▸ PROBLEM TO SOLVE: From the records below, please repeat exactly the line that has "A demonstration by", the line that has "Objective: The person", and every line between them, and nothing else.

(Beginning of INPUT DATA)

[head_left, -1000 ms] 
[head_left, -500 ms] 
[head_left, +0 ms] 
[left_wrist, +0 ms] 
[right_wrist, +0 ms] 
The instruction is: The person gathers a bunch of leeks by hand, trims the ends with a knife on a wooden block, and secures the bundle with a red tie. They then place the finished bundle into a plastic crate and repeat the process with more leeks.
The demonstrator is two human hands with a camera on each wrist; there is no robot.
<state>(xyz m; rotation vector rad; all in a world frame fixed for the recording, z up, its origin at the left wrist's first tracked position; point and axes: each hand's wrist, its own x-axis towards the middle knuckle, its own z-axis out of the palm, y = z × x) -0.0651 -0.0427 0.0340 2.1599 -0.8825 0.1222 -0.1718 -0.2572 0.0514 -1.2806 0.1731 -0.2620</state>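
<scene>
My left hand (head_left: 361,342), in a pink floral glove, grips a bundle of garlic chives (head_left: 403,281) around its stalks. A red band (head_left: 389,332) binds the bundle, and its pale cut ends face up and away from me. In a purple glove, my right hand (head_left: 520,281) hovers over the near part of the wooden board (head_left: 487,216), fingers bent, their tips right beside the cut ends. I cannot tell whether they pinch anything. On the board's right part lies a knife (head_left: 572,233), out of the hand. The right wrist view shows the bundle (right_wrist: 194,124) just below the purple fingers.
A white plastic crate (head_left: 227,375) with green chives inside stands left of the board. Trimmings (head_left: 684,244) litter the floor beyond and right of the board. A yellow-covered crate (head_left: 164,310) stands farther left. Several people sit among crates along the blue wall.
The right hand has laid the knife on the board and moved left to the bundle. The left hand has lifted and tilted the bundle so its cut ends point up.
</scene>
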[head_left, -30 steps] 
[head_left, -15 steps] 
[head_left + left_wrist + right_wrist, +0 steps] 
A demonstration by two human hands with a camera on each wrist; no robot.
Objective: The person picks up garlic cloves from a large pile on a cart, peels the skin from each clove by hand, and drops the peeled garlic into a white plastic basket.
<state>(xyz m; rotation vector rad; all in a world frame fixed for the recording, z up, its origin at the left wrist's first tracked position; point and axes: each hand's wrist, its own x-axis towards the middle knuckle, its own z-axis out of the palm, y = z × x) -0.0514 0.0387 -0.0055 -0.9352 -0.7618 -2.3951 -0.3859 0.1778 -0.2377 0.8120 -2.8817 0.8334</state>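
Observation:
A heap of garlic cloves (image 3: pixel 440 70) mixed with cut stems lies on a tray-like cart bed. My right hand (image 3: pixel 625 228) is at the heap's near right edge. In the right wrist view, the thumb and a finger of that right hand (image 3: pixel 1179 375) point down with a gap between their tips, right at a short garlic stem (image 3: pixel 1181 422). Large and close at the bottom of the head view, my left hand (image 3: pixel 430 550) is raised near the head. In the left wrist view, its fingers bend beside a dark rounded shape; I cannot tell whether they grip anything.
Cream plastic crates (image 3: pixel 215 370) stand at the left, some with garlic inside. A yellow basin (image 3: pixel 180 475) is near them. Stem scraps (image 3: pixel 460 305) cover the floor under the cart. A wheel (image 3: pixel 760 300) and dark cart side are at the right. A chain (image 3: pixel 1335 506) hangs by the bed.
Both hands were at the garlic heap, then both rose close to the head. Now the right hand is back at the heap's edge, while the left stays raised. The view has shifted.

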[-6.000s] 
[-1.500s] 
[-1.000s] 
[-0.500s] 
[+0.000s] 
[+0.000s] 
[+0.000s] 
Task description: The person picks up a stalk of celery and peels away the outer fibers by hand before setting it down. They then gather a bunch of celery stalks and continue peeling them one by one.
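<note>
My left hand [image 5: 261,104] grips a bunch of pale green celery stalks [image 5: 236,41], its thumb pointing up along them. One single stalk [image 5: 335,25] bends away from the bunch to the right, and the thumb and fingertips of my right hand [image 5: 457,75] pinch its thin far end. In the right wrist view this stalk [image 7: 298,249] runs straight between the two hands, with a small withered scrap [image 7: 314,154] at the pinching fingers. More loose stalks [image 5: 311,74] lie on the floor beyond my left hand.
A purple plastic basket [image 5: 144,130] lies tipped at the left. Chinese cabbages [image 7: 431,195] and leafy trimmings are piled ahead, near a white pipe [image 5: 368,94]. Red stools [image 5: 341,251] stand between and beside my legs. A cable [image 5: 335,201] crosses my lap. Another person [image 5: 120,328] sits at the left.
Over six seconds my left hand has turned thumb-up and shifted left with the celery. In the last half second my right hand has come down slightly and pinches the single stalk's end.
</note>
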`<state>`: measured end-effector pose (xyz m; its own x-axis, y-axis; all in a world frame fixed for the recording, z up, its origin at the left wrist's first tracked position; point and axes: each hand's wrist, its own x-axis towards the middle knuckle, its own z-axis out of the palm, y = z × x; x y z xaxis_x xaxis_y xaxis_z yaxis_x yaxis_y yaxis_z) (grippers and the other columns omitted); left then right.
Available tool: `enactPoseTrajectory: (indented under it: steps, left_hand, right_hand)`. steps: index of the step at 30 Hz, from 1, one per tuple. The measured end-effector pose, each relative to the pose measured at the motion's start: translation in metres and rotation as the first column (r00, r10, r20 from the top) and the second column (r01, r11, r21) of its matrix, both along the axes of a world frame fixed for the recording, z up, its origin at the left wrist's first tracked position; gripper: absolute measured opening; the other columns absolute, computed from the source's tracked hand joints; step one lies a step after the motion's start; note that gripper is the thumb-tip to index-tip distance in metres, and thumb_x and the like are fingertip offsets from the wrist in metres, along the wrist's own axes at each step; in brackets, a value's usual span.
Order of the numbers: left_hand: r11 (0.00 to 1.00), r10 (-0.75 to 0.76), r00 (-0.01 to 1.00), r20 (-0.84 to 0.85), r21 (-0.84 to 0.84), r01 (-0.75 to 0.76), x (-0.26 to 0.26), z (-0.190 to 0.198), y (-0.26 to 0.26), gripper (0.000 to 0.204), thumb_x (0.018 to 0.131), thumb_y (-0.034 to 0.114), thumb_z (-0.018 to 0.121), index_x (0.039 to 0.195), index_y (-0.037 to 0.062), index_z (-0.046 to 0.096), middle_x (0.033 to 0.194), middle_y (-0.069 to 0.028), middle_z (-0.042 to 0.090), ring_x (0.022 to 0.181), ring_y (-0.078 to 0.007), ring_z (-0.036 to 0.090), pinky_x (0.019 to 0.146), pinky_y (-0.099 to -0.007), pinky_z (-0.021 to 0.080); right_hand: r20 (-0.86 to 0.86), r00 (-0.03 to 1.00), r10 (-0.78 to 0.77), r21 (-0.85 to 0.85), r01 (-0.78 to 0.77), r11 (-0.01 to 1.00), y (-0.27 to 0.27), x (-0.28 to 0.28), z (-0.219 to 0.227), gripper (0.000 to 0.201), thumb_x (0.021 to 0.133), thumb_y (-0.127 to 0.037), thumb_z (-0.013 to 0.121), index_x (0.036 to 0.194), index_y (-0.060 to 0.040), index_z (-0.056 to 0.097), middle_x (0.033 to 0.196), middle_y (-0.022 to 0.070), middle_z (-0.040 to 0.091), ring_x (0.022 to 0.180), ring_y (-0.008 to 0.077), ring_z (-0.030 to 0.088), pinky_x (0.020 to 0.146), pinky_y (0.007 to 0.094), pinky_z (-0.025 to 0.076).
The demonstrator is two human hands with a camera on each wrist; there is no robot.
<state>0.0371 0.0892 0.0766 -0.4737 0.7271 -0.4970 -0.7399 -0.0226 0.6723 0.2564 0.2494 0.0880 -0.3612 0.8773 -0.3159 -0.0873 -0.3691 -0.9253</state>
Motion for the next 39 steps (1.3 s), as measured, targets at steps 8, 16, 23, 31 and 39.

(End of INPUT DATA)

▸ COMPLETED TASK:
A demonstration by two human hands with a camera on each wrist; no robot.
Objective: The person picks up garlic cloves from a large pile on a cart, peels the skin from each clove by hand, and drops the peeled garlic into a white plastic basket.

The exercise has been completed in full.